WORK INSTRUCTIONS> Report, word for word, every line of the material that contains "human".

DATA>
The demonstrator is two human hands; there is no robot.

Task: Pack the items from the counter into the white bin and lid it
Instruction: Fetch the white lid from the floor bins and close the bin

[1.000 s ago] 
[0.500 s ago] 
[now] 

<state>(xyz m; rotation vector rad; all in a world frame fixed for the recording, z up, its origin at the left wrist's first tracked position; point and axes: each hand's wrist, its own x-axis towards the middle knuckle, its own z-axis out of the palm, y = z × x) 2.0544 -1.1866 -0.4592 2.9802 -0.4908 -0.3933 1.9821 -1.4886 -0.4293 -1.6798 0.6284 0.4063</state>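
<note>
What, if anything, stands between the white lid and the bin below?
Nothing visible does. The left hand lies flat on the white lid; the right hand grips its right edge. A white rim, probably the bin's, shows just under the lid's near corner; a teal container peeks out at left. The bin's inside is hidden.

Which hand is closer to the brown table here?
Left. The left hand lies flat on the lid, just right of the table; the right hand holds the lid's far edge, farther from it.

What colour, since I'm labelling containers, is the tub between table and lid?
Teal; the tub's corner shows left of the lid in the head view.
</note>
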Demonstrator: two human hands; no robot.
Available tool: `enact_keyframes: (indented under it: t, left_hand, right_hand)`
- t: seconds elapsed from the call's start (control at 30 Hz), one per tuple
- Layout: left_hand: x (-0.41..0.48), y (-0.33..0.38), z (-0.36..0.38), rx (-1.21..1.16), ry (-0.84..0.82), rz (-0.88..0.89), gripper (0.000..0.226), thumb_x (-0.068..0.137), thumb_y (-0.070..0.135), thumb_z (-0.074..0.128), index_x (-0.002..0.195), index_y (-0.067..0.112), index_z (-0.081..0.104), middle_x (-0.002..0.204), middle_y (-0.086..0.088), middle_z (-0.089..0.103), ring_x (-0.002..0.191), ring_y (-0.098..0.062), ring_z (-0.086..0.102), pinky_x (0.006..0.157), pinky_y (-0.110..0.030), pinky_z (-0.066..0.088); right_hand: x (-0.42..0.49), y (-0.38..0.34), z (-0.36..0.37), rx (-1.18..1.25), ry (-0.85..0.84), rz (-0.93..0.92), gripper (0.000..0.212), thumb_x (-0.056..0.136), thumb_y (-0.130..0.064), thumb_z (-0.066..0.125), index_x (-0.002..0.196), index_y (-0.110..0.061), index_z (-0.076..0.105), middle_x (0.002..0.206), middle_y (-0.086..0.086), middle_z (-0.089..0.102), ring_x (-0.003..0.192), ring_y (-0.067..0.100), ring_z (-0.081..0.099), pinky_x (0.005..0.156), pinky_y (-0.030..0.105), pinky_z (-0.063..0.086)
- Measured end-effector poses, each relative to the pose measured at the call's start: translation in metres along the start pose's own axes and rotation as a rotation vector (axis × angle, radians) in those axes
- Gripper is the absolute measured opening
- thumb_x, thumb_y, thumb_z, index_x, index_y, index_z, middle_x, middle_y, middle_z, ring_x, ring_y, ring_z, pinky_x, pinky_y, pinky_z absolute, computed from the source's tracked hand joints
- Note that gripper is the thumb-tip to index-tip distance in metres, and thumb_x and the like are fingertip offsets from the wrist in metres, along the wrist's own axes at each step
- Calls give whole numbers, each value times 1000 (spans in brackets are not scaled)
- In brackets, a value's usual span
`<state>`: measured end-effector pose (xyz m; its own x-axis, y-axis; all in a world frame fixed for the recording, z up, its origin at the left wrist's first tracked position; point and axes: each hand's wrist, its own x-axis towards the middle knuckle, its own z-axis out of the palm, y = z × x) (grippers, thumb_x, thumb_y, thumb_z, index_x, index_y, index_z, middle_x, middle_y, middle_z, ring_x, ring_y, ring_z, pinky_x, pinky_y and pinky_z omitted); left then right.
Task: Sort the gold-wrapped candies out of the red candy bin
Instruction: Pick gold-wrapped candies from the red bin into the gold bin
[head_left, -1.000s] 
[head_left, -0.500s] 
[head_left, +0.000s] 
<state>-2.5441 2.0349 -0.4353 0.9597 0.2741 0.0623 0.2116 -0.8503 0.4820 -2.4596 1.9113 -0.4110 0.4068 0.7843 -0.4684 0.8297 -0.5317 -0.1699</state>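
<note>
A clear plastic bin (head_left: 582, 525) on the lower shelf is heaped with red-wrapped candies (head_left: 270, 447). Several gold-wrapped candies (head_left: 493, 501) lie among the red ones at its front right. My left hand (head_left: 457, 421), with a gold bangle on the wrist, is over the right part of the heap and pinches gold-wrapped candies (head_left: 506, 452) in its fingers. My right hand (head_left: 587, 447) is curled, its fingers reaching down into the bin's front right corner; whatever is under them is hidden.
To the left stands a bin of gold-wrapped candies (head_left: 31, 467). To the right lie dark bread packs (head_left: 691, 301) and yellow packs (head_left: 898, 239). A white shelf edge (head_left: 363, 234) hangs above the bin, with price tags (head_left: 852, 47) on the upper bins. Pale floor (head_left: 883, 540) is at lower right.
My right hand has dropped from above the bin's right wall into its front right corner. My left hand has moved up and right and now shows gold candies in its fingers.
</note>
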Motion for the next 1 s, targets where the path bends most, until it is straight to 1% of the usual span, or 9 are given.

REPLY>
The demonstrator is two human hands; there is no robot.
Demonstrator: two human hands; no robot.

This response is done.